On Wed, Apr 18, 2007 at 10:15:02AM +0200, Lukas Loehrer wrote: > > At least for some pdf files, google does an excellent job at > preserving math formulas in their "View as HTML" view. Interesting. There are also PDF files that contain only scanned images of text. To read these, you need OCR software, and it now appears that quality, free as in freedom, OCR solutions are coming down the pipeline: http://code.google.com/p/ocropus/ and it shouldn't be difficult for the Emacs Lisp enthusiasts on the mailing list to write a function that will run OCR Opus on a set of image files, or even scan a page, and then read the output into an Emacs buffer. Ideally this would be an Emacs mode that lets you set scanning parameters. The OCR software itself isn't expected to be ready for release until late next year, but I'm sure members of this list will be helping with the beta testing along the way.

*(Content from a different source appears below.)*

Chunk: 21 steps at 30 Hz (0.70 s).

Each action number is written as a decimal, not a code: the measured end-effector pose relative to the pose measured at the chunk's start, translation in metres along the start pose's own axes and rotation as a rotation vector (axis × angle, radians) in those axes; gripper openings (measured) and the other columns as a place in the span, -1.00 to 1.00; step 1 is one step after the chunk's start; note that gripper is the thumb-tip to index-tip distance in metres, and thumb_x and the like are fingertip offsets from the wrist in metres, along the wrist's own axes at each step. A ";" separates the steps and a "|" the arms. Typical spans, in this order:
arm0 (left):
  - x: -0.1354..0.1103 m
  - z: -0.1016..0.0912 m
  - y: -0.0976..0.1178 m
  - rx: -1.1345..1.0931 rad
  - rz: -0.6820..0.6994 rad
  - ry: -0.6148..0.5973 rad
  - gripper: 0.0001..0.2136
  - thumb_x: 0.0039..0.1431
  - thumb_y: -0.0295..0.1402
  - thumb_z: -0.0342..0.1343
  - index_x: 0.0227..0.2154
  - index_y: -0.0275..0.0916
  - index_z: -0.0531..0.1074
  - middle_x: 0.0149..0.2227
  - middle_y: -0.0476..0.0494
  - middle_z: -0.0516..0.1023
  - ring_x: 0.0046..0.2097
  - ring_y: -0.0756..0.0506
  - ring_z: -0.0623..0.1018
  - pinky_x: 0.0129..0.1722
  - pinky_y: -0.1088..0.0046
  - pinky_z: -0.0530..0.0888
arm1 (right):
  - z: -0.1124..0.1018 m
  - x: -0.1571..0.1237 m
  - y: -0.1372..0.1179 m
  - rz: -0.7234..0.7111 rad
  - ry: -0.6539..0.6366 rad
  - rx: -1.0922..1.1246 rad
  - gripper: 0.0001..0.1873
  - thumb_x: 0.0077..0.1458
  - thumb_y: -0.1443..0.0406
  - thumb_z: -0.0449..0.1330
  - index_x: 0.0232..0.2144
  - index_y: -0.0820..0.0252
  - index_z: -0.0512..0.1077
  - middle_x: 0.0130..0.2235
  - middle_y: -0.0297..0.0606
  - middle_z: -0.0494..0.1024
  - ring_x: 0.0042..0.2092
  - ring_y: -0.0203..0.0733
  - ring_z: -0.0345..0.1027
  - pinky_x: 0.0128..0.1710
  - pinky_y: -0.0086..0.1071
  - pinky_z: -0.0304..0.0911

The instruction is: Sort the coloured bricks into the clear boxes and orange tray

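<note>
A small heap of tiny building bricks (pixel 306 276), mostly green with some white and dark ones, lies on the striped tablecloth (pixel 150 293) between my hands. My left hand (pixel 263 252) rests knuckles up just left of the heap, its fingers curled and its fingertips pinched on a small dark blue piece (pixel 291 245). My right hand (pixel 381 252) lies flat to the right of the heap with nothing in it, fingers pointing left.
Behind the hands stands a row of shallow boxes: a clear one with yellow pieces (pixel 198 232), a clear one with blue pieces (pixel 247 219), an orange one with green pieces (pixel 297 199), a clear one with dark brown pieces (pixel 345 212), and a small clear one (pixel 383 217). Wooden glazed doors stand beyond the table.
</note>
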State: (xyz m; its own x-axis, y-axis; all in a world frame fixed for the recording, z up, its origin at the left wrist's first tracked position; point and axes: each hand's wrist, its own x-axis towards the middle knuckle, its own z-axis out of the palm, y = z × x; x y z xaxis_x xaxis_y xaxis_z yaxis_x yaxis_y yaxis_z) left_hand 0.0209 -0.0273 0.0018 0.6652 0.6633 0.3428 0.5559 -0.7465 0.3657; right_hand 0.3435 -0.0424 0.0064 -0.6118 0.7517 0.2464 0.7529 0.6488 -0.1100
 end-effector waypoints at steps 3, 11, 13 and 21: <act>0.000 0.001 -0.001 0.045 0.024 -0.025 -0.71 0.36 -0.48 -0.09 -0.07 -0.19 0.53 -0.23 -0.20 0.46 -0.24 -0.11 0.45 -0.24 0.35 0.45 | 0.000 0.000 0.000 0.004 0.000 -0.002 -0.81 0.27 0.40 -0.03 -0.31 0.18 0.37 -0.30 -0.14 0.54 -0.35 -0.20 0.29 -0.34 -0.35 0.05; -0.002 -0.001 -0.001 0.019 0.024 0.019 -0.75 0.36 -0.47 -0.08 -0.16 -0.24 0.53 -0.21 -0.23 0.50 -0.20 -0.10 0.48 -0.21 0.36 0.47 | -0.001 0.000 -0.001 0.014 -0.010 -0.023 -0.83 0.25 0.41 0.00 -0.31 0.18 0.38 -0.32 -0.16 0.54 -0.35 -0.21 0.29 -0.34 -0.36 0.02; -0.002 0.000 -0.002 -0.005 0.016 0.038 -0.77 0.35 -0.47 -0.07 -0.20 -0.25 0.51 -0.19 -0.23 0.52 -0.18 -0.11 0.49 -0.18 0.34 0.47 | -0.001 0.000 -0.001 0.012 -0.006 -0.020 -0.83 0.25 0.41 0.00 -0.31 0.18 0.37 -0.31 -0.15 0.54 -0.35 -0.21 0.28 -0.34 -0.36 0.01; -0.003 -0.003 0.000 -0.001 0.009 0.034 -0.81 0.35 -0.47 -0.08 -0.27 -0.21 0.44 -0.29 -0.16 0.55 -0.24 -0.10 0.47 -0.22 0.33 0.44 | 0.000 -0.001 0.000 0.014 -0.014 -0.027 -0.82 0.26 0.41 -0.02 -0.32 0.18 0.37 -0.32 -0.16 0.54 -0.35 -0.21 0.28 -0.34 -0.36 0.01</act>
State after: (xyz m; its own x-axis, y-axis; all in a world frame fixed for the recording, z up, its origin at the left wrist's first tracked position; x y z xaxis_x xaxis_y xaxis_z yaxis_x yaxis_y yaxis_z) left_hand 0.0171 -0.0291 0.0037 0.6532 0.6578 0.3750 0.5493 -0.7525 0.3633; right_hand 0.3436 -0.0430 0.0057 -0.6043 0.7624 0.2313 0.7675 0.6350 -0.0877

XPDF can extract image files from PDF documents, which could then be converted to whatever format the OCR software accepts. ----------------------------------------------------------------------------- To unsubscribe from the emacspeak list or change your address on the emacspeak list send mail to "emacspeak-request@xxxxxxxxxxx" with a subject of "unsubscribe" or "help"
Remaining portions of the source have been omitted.